Где-то к середине ночи вместе с порывами вьюги донеслись с левого фланга заставы отдаленные выстрелы.
«Банда уже орудует там»,— подумал Терехин и весь напрягся. Сильнее приник к коряге. Ему почудилось, что лед на реке словно постанывает... Пограничник пристально всмотрелся в темень. И тут же почувствовал, что рубаха прилипла к спине. Стало жарко. Из ночной мглы одна за другой на Бурунче появились человеческие фигуры, смутные и непередаваемо зловещие.
«Амур, ты балуешь? Всегда с фокусами... Ну, сиди, сиди. Знаю, что ты уже здесь и не подведешь меня»,— мысленно успокаивал себя Иван, стискивая зубы. Бойцу казалось, что его кто-то трогает зубами за шинель на спине.
Неизвестные двигались гуськом. Невдалеке от входа в Холодное Гирло они остановились. Постояли. Один — выше остальных на целую голову — шагнул к проруби, постучал о лед каблуком. Подумал и повел группу в обход, к такому же утесистому выступу берега как и тот, на котором притаился Терехнн.
Вскоре из-за берегового выступа донеслись глухие удары топоров.
«Главарь приказал рубить лозу... Подождем, Амур, и приготовимся»,— Терехнн неторопливо вытер с казенной части винтовки снег, подумал: снять со ствола колпачок или нет? Снял, ствол прикрыл перчаткой.
Терехин делал все это машинально. Перед глазами маячили знакомые картины: то он рубит дрова, то стоит перед капитаном и ничего не может рассказать про свою область...
Неизвестные показались опять. Они приволокли что-то похожее на мат и перекинули через прорубь; двое осторожно перешли по настилу на лед Холодного Гирла.
— Больше ждали, а теперь не долго осталось... Сиди, торопыга,— уговаривал Терехин Амура, хотя твердо знал, что уговаривает только себя одного.
Все нарушители уже перебрались через прорубь.
«Приготовься, Амур!»—Терехин подтянулся на локтях поближе к коряге и стал медленно выдвигать винтовку.
Главарь махнул рукою, темная кучка шевельнулась бандиты кинулись врассыпную.
— Стой!— приказал Терехин, как это требовалось по уставу.
Но нарушители имели, видимо, свое особое мнение насчет устава.

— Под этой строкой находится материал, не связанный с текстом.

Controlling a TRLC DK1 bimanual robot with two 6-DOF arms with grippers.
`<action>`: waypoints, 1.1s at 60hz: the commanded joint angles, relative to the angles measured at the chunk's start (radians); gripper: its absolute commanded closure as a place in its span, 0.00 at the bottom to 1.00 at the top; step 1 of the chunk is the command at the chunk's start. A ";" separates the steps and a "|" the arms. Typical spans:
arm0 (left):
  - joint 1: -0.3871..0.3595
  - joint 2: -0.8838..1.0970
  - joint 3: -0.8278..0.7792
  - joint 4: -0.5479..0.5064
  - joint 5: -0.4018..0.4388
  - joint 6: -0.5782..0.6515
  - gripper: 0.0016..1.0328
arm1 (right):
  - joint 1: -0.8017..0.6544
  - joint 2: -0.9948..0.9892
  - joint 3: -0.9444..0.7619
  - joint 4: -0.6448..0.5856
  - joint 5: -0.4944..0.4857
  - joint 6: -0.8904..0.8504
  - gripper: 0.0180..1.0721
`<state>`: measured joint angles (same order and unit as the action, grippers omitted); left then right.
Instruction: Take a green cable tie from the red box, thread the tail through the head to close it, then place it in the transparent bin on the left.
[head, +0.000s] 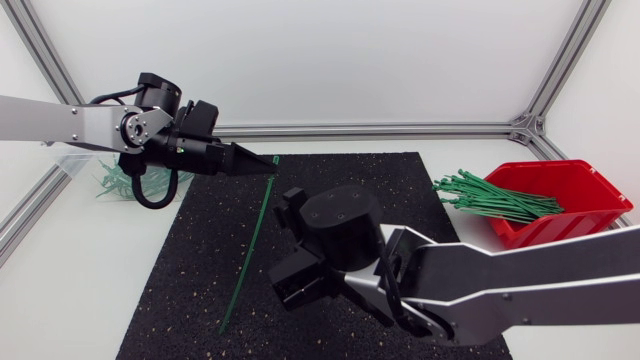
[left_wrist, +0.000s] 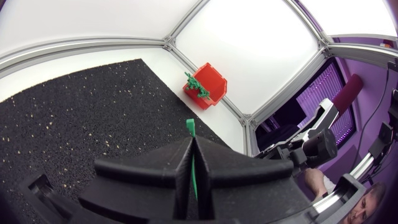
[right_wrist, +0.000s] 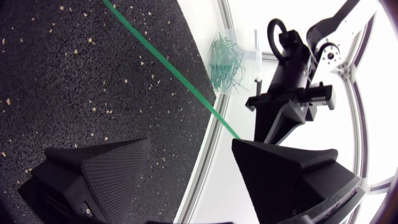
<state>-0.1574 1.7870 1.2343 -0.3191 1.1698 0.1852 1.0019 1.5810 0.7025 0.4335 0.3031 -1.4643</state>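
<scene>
My left gripper (head: 262, 163) is shut on the upper end of a long green cable tie (head: 250, 245). The tie slants down over the black mat (head: 330, 175), its lower end near the mat's front. In the left wrist view the tie's tip (left_wrist: 190, 127) pokes out past the shut fingers (left_wrist: 211, 165). My right gripper (head: 288, 242) is open just right of the tie's middle. In the right wrist view the tie (right_wrist: 168, 67) runs ahead of the open gripper (right_wrist: 189, 155), touching neither finger. The red box (head: 565, 200) at the right holds several green ties (head: 490, 195). The transparent bin (head: 112, 182) is behind my left arm.
The bin (right_wrist: 227, 59) holds several closed green ties and stands off the mat's left edge. The red box (left_wrist: 208, 84) sits by the frame's far right corner post. Aluminium frame bars run along the table's back and sides.
</scene>
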 joint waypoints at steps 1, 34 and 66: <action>0.001 0.049 0.060 -0.063 0.022 0.065 0.97 | 0.023 0.050 -0.032 0.045 -0.012 -0.090 0.10; -0.011 0.186 0.258 -0.302 0.039 0.145 0.97 | 0.122 0.231 -0.005 0.198 -0.068 -0.191 0.14; -0.019 0.255 0.324 -0.494 0.051 0.280 0.97 | 0.179 0.332 0.040 0.318 -0.096 -0.226 0.44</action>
<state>-0.1761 2.0083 1.5272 -0.7933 1.2007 0.4313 1.1622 1.8809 0.7250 0.7376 0.2092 -1.6619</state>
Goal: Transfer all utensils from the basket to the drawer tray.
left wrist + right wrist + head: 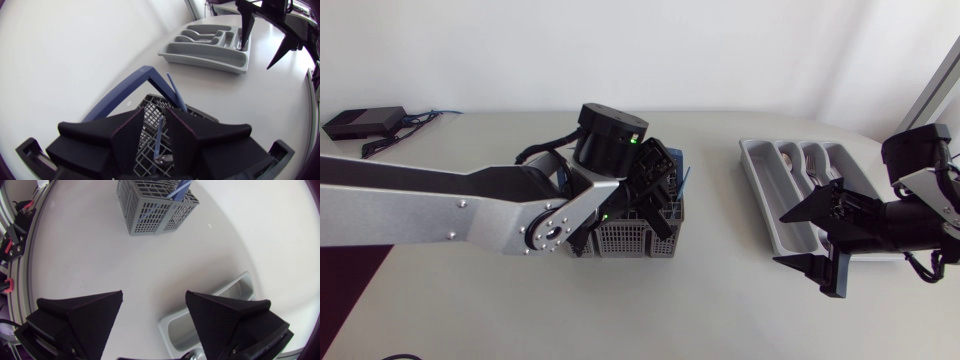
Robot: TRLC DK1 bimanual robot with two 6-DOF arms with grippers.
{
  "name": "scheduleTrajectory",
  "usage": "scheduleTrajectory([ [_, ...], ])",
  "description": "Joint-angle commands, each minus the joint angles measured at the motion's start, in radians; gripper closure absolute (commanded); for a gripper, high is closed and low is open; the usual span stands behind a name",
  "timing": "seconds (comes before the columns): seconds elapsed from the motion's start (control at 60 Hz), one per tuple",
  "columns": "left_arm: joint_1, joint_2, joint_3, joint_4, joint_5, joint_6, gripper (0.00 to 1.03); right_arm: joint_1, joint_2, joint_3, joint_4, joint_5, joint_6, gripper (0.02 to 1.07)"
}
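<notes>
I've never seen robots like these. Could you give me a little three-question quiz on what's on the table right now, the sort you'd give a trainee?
1. True or false: the right gripper is holding a utensil.
2. What lies in the grey drawer tray? A. metal spoons B. plates C. nothing
3. Fill the gap: the left gripper hangs over the grey mesh ____, its fingers either side of a blue-handled utensil.

Key
1. False: it is open and empty.
2. A
3. basket
</notes>
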Motion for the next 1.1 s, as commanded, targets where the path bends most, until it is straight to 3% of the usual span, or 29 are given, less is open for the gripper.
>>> scheduleTrajectory([
  [0.0,0.004,0.012,-0.036,0.002,-0.011,0.019,0.79,0.01,-0.004,-0.029,0.01,0.003,0.018,0.16],
  [0.2,0.013,-0.001,-0.056,0.021,-0.011,0.011,1.0,0.028,-0.006,-0.041,0.031,0.009,0.025,0.16],
  [0.783,0.03,-0.197,-0.128,0.042,0.012,-0.02,1.0,0.139,-0.043,-0.067,0.05,0.056,0.11,0.16],
  [1.083,0.022,-0.26,-0.086,0.056,0.031,-0.07,1.0,0.185,-0.075,-0.064,0.064,0.066,0.174,0.16],
])
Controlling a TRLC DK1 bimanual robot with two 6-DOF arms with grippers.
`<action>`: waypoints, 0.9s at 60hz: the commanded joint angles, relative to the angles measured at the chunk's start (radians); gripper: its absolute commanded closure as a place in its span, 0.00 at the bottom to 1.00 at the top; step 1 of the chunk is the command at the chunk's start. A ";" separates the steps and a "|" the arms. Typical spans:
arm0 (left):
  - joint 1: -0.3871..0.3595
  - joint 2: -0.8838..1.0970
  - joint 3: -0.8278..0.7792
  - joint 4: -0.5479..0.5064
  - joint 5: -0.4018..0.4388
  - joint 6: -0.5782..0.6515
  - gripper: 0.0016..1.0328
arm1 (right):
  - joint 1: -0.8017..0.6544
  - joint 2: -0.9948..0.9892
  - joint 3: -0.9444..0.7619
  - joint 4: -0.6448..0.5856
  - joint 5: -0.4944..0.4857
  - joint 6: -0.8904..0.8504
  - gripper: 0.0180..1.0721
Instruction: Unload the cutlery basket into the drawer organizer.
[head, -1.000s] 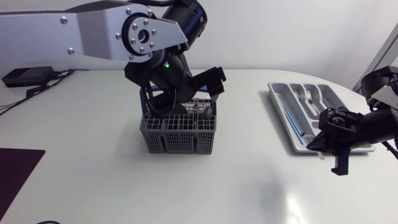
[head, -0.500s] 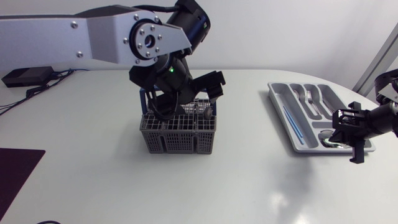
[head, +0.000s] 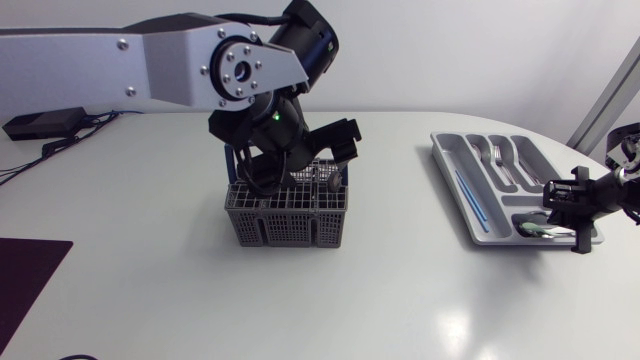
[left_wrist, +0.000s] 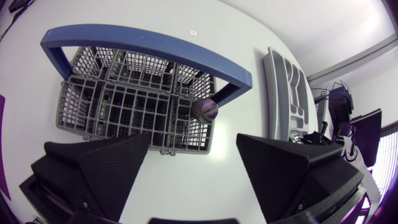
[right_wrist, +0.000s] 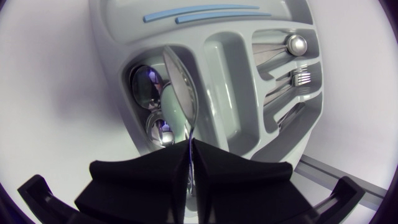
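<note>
Spoon (right_wrist: 180, 93) pinched by its handle in my right gripper (right_wrist: 189, 144), bowl over the end compartment of the drawer organizer (head: 450, 160), above two spoons (right_wrist: 146, 84) lying there. Two thin blue rods (right_wrist: 186, 17) in the long slot. Left gripper (left_wrist: 194, 140) spread wide above the one cutlery basket (left_wrist: 112, 106); one utensil handle (left_wrist: 205, 110) stands inside.

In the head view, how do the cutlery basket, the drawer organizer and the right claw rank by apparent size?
1. drawer organizer, the largest.
2. cutlery basket, somewhat smaller.
3. right claw, shut on a spoon, clearly the smallest.
</note>
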 joint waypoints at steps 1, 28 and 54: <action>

Двое из них бросились к обрыву и поползли вверх, остальные открыли стрельбу. О корягу звонко шлепались пули, лицо Терехина обдали осколки льда и щепки дерева.
Двое бандитов на обрыве! Иван нажал крючок. Грянул выстрел. Один из врагов скатился вниз. Его спутник с топором в руке, припадая к снегу, подползал к пограничнику... Терехин суматошно дергал рукоятку затвора, перезаряжал винтовку.